Hélène Heurtel
L'IAU île-de-France a mis en place une partition des communes d'Île-de-France à partir de critères de développement urbain, permettant ainsi de caractériser les communes selon 8 ou 11 profils différents appelés "secteurs morphologiques" (si l'on tient compte des disparités urbaines au sein de Paris).
Pourcentage de personnes qui ont peur dans le train le soir : en rouge, dans le département où le taux est supérieur à la moyenne régionale ; en crème, dans le département où le taux ne diffère pas de manière significative à la moyenne régionale ; en bleu, dans le département où le taux est inférieur à la moyenne régionale.
Peur dans leur quartier le soir (même code).
Février 2004
Le sentiment d'insécurité s'est modifié : le niveau de préoccupation est en forte baisse, mais les peurs ont peu ou pas évolué.
C'est ce que révèlent les premières analyses d'une enquête réalisée en 2003 auprès de 10 500 Franciliens de 15 ans et plus. Cette enquête, permet de qualifier et suivre l'évolution de l'insécurité.
Premier constat, les données de la victimation enregistrent des évolutions contrastées : d'un côté, une baisse globale du nombre de personnes ayant été victimes d'une agression et des ménages ayant subi des atteintes à leurs véhicules, de l'autre, une hausse du nombre de victimes de vols sans violence.
Deuxième observation : la relation entre victimation et sentiment d’insécurité n’apparaît pas systématique. La peur n’est pas exclusivement liée à l’exposition à la victimation (c'est le cas de Paris) et les caractéristiques urbaines du lieu de résidence comme le profil socio démographique des personnes sont des facteurs qui peuvent avoir une influence sur le fait d’avoir peur ou non.

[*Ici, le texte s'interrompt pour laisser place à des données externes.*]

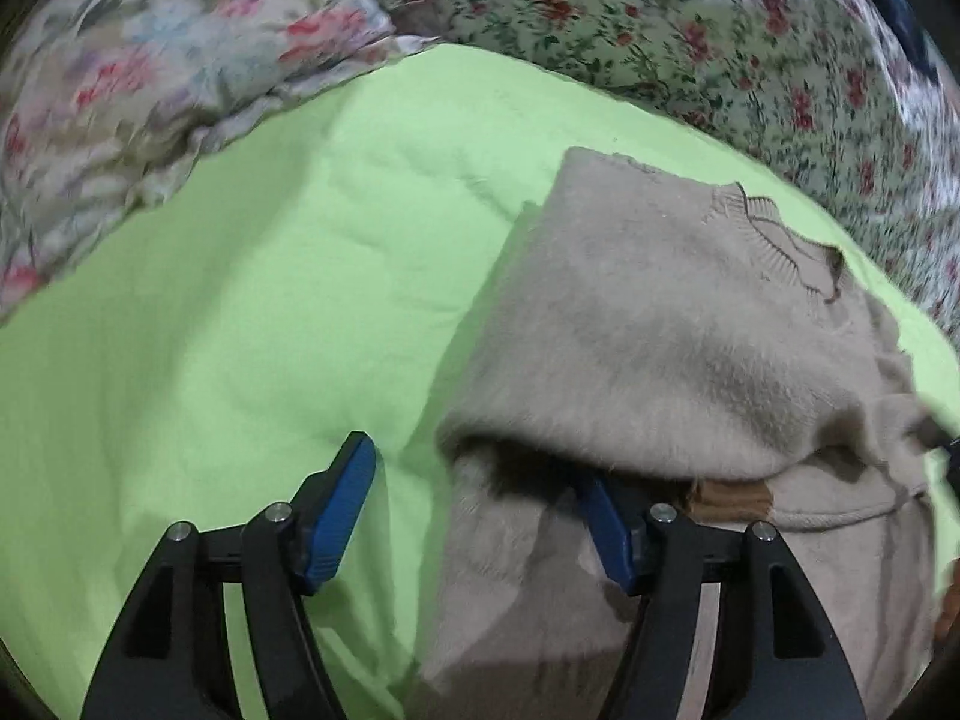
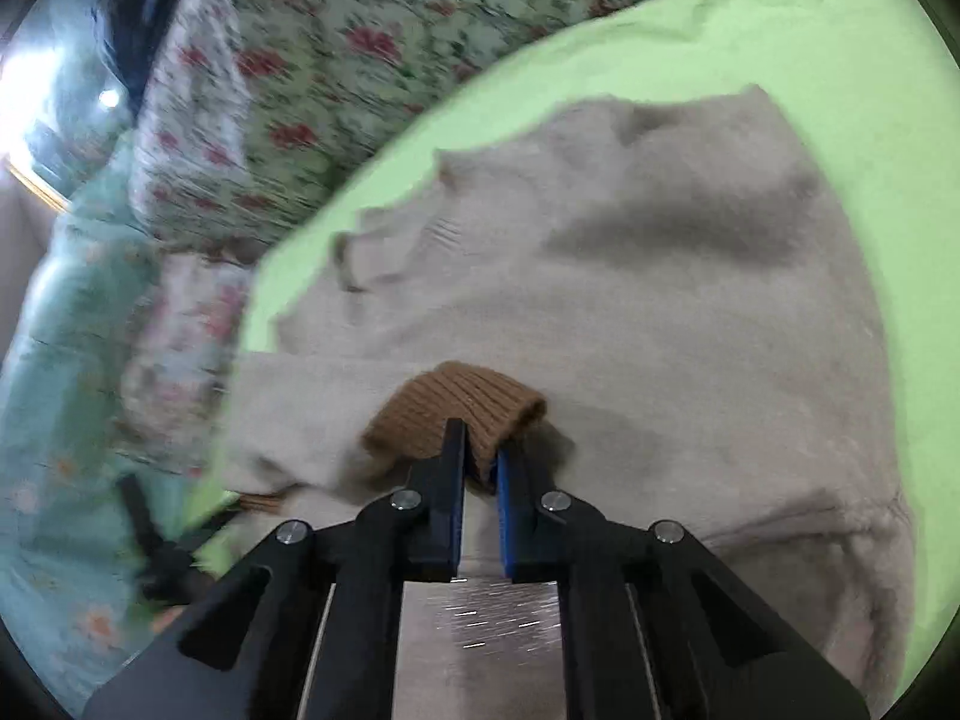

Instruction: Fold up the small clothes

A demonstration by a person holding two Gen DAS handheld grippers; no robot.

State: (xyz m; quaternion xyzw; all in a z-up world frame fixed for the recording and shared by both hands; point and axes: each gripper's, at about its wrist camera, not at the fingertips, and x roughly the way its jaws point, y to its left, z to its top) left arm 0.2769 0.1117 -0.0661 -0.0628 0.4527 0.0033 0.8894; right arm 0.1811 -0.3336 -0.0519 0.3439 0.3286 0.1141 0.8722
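We see the beige sweater (image 1: 672,348) lying on the green sheet (image 1: 210,330), one side folded over its body. Only the right wrist view shows its brown ribbed cuff (image 2: 462,408) clearly, with our right gripper (image 2: 480,462) clamped on it. The left wrist view alone shows our left gripper (image 1: 474,480), jaws apart and gripping nothing, one fingertip tucked under the fold. Floral bedding (image 1: 690,30) borders the sheet.

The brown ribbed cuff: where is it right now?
In the right wrist view, the brown ribbed cuff sits low centre, pinched by the right gripper, over the beige sweater.
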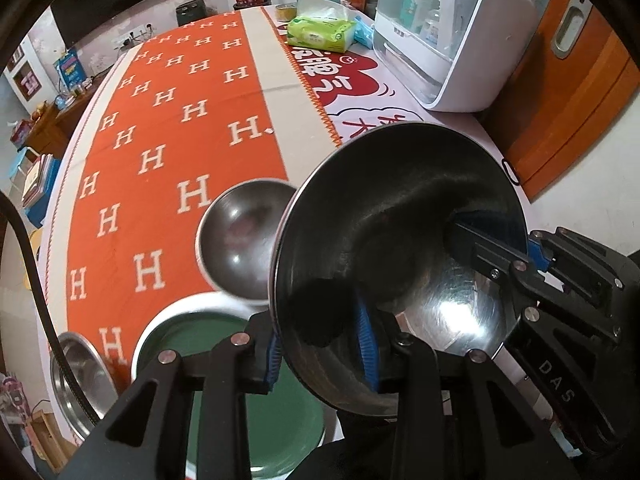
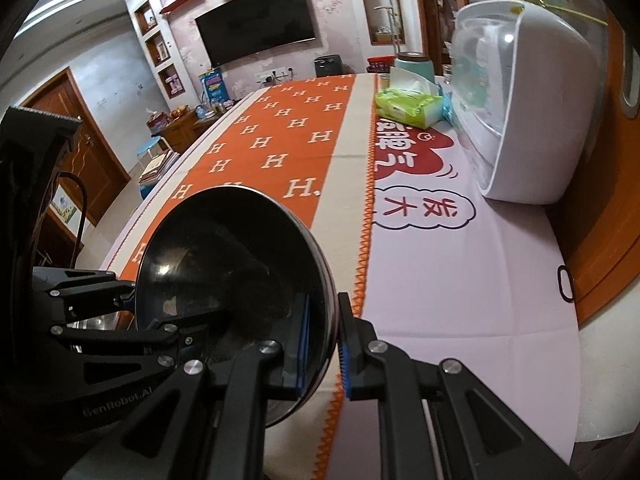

Le sentiment d'insécurité se mesure en utilisant le taux de préoccupation envers la délinquance (préoccupation " sécurité ") ainsi que différents taux de peurs (peur chez soi, peur le soir dans son quartier, peur dans les transports en commun et peur pour ses enfants).
Cependant, la hiérarchisation des problèmes de société auxquels, d'après les Franciliens, doit répondre le Gouvernement, a évolué : La lutte contre la délinquance a perdu sa place prépondérante en faveur du chômage, et ne concerne plus que 27,8 % de la population francilienne, contre 39,2 % en 2001. Le chômage, en augmentation quasi continue, en Île-de-France, depuis le printemps 2001, arrive désormais, d'après l'enquête, en tête des préoccupations de 37,5 % des Franciliens, devant la délinquance et la pauvreté (27,4 %).
Autres études dans le même domaine :
Sûreté sécurité | Enquêtes de victimation
Quelques définitions :
Les victimations personnelles regroupent les agressions tout venant et tentatives, les agressions par un proche et tentatives, les agressions sexuelles et tentatives ainsi que les vols sans violence et tentatives.
Les victimations ménages correspondent aux atteintes qui touchent l’ensemble du ménage : cambriolages et tentatives, vols de voiture et tentative, vols à la roulotte, destructions / dégradations de véhicules et vols de 2 roues et tentatives.
Différents indicateurs permettent d’évaluer et de suivre l’évolution de la victimation. Ces indicateurs sont les mêmes que ceux utilisés dans l’enquête 2001.
- la prévalence : c’est la proportion de personnes (ou de ménages) ayant été victimes au moins une fois d’un acte de délinquance sur une période de 3 ans (2000, 2001 et 2002 pour l’enquête 2003, 1998, 1999 et 2000 pour l’enquête 2001).
- la multivictimation : c’est le nombre moyen de fois où un même type de victimation s’est reproduit pour une victime (personne ou ménage) en 3 ans (2000, 2001 et 2002 pour l’enquête 2003, 1998, 1999 et 2000 pour l’enquête 2001).
- l’incidence : c’est le nombre de faits réalisés en 3 ans (2000, 2001 et 2002 pour l’enquête 2003, 1998, 1999 et 2000 pour l’enquête 2001) rapporté à 100 personnes (ou ménages). L’incidence s’obtient en multipliant la multivictimation par la prévalence.
- le risque : c’est la proportion de ménages ayant été victimes au moins une fois d’un acte de délinquance sur une période de 3 ans. Parmi l’ensemble des ménages susceptibles de l’être (par exemple, pour les vols de voiture et tentatives, seul les ménages équipés de voiture sont pris en compte).